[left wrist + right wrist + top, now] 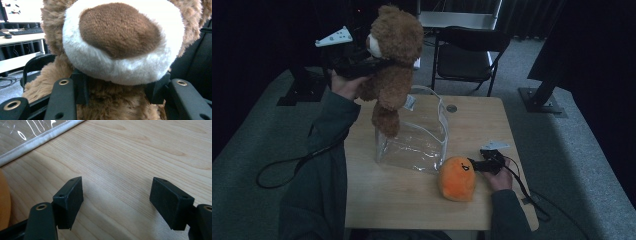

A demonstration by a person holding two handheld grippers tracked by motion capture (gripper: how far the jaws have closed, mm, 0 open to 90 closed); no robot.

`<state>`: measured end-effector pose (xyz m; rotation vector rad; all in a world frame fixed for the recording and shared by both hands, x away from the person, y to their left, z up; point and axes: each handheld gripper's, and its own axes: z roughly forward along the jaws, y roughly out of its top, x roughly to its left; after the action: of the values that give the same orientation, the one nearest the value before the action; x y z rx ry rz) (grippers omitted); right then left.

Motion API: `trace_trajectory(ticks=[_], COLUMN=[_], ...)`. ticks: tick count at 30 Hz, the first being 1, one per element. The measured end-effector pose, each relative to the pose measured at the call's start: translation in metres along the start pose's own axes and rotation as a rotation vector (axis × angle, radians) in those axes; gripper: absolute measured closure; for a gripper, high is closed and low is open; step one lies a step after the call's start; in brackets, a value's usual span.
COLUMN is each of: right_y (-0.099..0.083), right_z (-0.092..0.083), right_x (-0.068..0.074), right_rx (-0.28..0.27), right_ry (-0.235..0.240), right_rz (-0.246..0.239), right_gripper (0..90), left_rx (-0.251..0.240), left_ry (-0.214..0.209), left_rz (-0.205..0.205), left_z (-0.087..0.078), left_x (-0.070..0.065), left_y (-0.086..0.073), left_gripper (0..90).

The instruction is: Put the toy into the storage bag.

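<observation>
Black folding chair (468, 56) behind table (412, 200)

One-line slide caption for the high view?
Left gripper holds a brown teddy bear by the neck above a clear bag; right gripper rests open beside an orange plush.

Count: one brown teddy bear (392, 65), one orange plush toy (456, 178), one clear plastic bag (414, 142), one wooden table (412, 200), two grippers (left (379, 62), right (471, 163)), one folding chair (467, 55).
</observation>
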<state>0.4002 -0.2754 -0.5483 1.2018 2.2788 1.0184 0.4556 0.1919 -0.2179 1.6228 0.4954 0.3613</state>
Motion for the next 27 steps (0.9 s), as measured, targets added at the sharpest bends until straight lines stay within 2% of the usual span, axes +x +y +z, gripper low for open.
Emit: trace_trajectory(ticks=[23,27], right_y=[0.0,0.0], right_z=[0.0,0.0], right_x=[0.0,0.001], right_rx=[0.0,0.0], right_ry=[0.003,0.004], right_rz=[-0.003,-0.003], right_gripper=[25.7,25.6], left_rx=[-0.01,0.001], left_ry=[-0.072,-0.083], left_rz=[-0.018,-0.021], left_z=[0.034,0.042], left_x=[-0.01,-0.011], left_y=[0.004,0.002], left_gripper=[48.1,48.0])
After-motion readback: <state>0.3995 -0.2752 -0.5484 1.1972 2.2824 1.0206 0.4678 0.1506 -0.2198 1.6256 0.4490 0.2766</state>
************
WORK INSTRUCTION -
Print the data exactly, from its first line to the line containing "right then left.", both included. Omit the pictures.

OUTPUT OF THE TASK -
[left wrist + right wrist + top, now] 

A demonstration by a person holding two handheld grippers tracked by motion capture (gripper: how far the jaws have closed, mm, 0 open to 90 closed); no robot.

`<state>`: measured end-effector pose (xyz m; rotation vector rad; all in a world frame fixed for the recording and shared by both hands, x away from the person, y to their left, z up; point and axes: each handheld gripper's, and its own axes: z roughly forward along the jaws, y roughly out of its top, x roughly to its left; after the action: of the values that give the same orientation, the one nearest the value before the action; x y z rx ry rz) (grippers omitted); right then left.

This exercise requires nothing further.